» **EXERCISE BRIEF**
Report each line of the listing below that holds "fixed".

» **SUPPLIED INFORMATION**
####

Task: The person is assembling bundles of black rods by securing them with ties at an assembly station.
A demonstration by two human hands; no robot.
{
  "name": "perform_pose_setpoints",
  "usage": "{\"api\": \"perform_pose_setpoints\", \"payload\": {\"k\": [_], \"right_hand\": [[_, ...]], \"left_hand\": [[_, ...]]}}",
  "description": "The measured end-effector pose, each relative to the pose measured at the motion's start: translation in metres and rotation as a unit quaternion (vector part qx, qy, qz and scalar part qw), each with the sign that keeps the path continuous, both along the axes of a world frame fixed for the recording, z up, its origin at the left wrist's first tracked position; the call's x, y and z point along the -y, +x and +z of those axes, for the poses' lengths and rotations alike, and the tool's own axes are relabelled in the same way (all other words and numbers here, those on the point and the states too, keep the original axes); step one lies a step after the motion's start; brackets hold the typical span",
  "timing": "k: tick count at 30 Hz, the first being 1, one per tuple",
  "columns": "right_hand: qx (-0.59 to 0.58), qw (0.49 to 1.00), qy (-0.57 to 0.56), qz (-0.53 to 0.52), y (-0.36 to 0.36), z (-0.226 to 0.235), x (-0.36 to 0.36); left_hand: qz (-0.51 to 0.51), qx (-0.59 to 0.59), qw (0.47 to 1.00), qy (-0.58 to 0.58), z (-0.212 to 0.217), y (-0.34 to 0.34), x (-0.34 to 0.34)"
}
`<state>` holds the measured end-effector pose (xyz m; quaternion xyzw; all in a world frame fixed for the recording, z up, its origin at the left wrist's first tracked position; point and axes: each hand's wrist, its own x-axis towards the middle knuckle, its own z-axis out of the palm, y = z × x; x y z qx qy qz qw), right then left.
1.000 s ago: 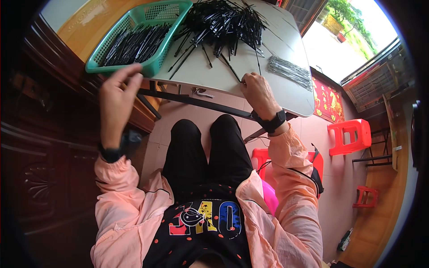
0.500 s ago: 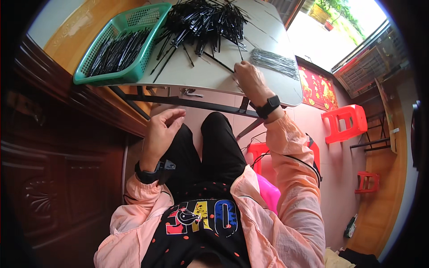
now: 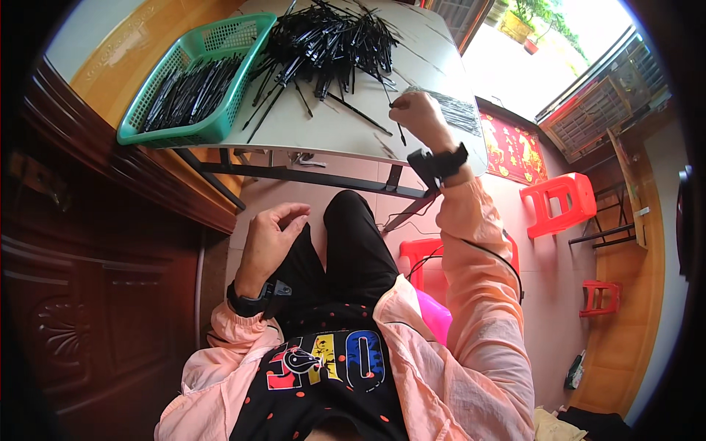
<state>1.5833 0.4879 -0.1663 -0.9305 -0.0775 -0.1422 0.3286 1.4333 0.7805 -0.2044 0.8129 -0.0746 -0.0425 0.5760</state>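
Observation:
My right hand (image 3: 421, 116) is over the table's front right part, thumb and fingers pinched on a thin black strip (image 3: 402, 135) whose end sticks out below the fingers. Beside it lie a bundle of thin silvery wires (image 3: 456, 110) and a loose black strip (image 3: 359, 113). A large tangled pile of black strips (image 3: 323, 45) spreads to the left. My left hand (image 3: 269, 239) hovers above my lap, its fingers loosely bent, the thumb slightly apart from them, and nothing visible in it.
A green plastic basket (image 3: 229, 110) holding many black strips (image 3: 193, 92) stands at the table's left end. The white tabletop (image 3: 331, 140) ends before my knees. Red stools (image 3: 557, 208) stand on the floor at right, and a dark wooden cabinet (image 3: 110, 294) is at left.
My right hand has lifted slightly away from the loose strip toward the wires, and a strip now shows under its fingers. The left hand stays over my lap. The view has shifted slightly.

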Motion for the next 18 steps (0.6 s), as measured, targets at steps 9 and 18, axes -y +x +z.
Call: {"api": "perform_pose_setpoints", "payload": {"k": [9,18], "right_hand": [[-0.069,0.994,0.087,-0.018,-0.125,-0.003,-0.024],[-0.032,0.990,0.124,0.056,-0.187,-0.051,-0.053]], "left_hand": [[-0.031,-0.040,0.994,-0.094,-0.009,0.007,0.009],[-0.030,-0.210,0.882,-0.420,0.004,0.021,0.034]]}}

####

» **RESPONSE TO THIS EXERCISE**
  "description": "The measured end-effector pose, each relative to the pose measured at the motion's start: translation in metres and rotation as a unit quaternion (vector part qx, qy, qz and scalar part qw), each with the sign that keeps the path continuous, both along the axes of a world frame fixed for the recording, z up, its origin at the left wrist's first tracked position; the call's x, y and z point along the -y, +x and +z of those axes, for the poses' lengths and rotations alike, and the tool's own axes are relabelled in the same way (all other words and numbers here, those on the point and the states too, keep the original axes); step one lies a step after the motion's start; brackets hold the typical span",
`<state>` holds the measured end-effector pose (xyz m; quaternion xyzw; all in a world frame fixed for the recording, z up, its origin at the left wrist's first tracked position; point and axes: each hand's wrist, its own x-axis towards the middle knuckle, its own z-axis out of the palm, y = z × x; x y z qx qy qz qw), right then left.

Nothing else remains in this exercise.